### WHAT THE TASK ASKS
Set down the first line below and each line after it, ending with the one that holds "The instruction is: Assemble". Pictures do not belong in the copy.

### STORED DATA
--*--
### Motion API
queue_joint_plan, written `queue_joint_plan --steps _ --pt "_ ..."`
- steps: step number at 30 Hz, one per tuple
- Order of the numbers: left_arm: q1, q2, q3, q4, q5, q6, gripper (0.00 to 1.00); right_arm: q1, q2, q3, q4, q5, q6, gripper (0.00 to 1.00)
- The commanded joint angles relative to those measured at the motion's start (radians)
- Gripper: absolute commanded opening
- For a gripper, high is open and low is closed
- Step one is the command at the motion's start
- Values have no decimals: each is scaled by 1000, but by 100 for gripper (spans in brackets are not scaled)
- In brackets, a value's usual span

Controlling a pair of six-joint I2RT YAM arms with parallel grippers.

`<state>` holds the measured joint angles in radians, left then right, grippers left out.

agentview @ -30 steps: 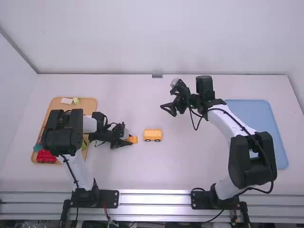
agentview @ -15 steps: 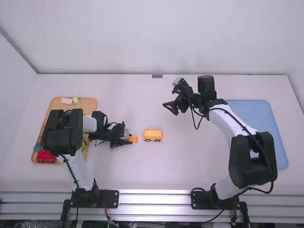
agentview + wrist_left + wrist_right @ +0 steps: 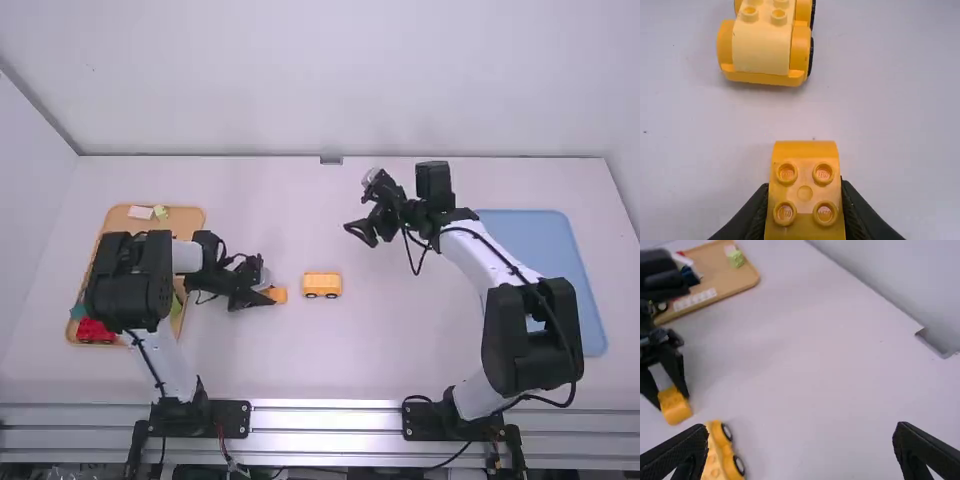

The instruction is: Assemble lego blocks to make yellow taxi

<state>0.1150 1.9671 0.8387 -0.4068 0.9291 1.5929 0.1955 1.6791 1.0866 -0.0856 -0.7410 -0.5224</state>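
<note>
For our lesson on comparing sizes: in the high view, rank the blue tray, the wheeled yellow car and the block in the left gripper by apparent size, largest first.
1. Blue tray
2. Wheeled yellow car
3. Block, partly hidden by the left gripper

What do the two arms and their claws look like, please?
The left arm and right arm have white links and bulky black joints, with thin black cables running along them. The left claw and right claw are black, each with two tapering fingers.

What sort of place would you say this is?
Probably a robotics lab or test station: two mounted robot arms, a plain white table between pale walls, and toy blocks sorted in a tray.
</note>
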Motion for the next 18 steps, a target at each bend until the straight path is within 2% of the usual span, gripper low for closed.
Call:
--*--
### SOLUTION
### Motion API
queue_joint_plan, written `queue_joint_plan --steps _ --pt "_ ..."`
- steps: step number at 30 Hz, one per tuple
- Order of the numbers: left_arm: q1, q2, q3, q4, q5, q6, gripper (0.00 to 1.00); right_arm: q1, q2, q3, q4, q5, q6, gripper (0.00 to 1.00)
- The commanded joint angles relative to those measured at the motion's start (radians)
- Gripper: absolute commanded opening
- For a gripper, high is open and low is closed
- Step one is the command at the motion's start
- Values have no decimals: each is scaled by 1000, but by 100 for gripper (spans in brackets are not scaled)
- In brackets, a value's usual span

Controlling a pair of six-joint I2RT YAM arms with parallel grippers.

`<state>` holds the measured joint angles in radians, left then right, grippers left out.

agentview @ -30 steps: 
agentview @ -15 steps: 
agentview + wrist_left + wrist_right @ +0 steps: 

The instruction is: Assemble lego blocks to make yellow taxi

This output is complete, and the exercise is done.